Auch emotional hat der Palast viel zu bieten: Wenn abends das Licht weicher wird und sich die Besucherströme etwas lichten, stellt sich in den Innenhöfen eine fast meditative Ruhe ein. Holz, Stein, Wasser und Himmel treten stärker in den Vordergrund, während die Stadtgeräusche gedämpft wirken. Für viele Reisende gehört diese Atmosphäre – der Blick von einem der Innenhöfe auf die hinter den Dächern aufragenden Berge – zu den eindrücklichsten Erinnerungen an ihre Zeit in Seoul.

Gyeongbokgung Seoul in den sozialen Medien: Reaktionen, Trends und Eindrücke

In sozialen Medien gehört Gyeongbokgung zu den meistgezeigten Motiven Seouls: Von detailverliebten Dancheong-Aufnahmen über Hanbok-Selfies bis zu Drohnenperspektiven, in denen Palast und Hochhausmeer verschmelzen, transportieren unzählige Posts ein vielschichtiges Bild des Ortes. Besonders populär sind kurze Clips der Wachablösung, Zeitraffer-Videos von Tag-zu-Nacht-Szenen sowie Fotostrecken, die den Wandel der Jahreszeiten im Palastgarten zeigen. Für Reisende aus Deutschland können solche Inhalte eine inspirierende Ergänzung zur Reiseplanung sein – ersetzen aber nicht den eigenen Eindruck vor Ort, der oft ruhiger, weiter und sinnlicher ist, als es Bilder allein vermitteln.

Häufige Fragen zu Gyeongbokgung Seoul

Wo liegt Gyeongbokgung Seoul genau?

Gyeongbokgung befindet sich im Stadtteil Jongno-gu im nördlichen Zentrum von Seoul, Südkorea, in unmittelbarer Nähe zum Regierungsviertel und ist über die U-Bahn-Station „Gyeongbokgung“ auf Linie 3 gut erreichbar.

Wie alt ist Gyeongbokgung und welche Dynastie ist damit verbunden?

Der Palast wurde im späten 14. Jahrhundert als Hauptpalast der Joseon-Dynastie erbaut, die Korea über mehrere Jahrhunderte prägte.
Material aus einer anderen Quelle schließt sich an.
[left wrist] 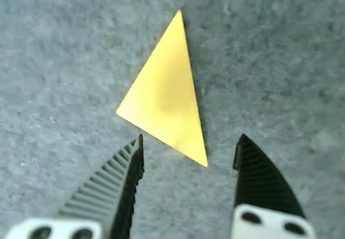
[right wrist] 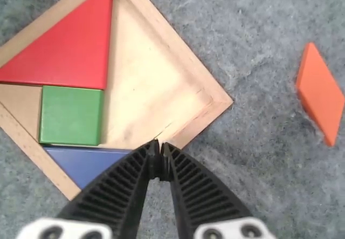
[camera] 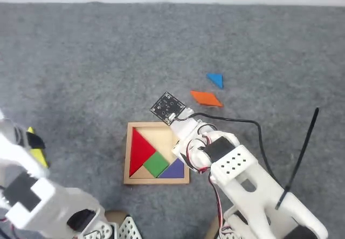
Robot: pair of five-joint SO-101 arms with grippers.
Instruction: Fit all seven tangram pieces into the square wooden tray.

Im Laufe der Zeit wurde Gyeongbokgung mehrfach zerstört und rekonstruiert, sodass heute historische Substanz und moderne Rekonstruktion zusammenwirken.

Wie viel Zeit sollte man für den Besuch einplanen?

Für einen ersten Überblick über Gyeongbokgung sollten mindestens zwei bis drei Stunden eingeplant werden. Wer zusätzlich das Volkskundemuseum besucht, an einer Führung teilnimmt oder in Ruhe fotografieren möchte, kann problemlos einen halben Tag oder länger auf dem Gelände verbringen.

Gibt es Führungen und Informationen auf Deutsch?

Geführte Touren und Audioguides werden vor allem in koreanischer und englischer Sprache angeboten. Spezielle deutschsprachige Führungen sind eher selten und müssen im Rahmen von Gruppenreisen oder über spezialisierte Anbieter organisiert werden. Für Individualreisende sind englische Audioguides oder Informationsmaterialien die praktikabelste Lösung.

Welche Jahreszeit eignet sich besonders für Fotos im Palast?

Frühling und Herbst gelten als besonders fotogen: Im Frühling rahmen Blüten die Pavillons, im Herbst sorgen leuchtende Laubfarben für starke Kontraste zur Holzarchitektur. Aber auch winterliche Szenen mit Schnee oder sommerliche Tage mit klarer Sicht auf die Berge haben ihren Reiz.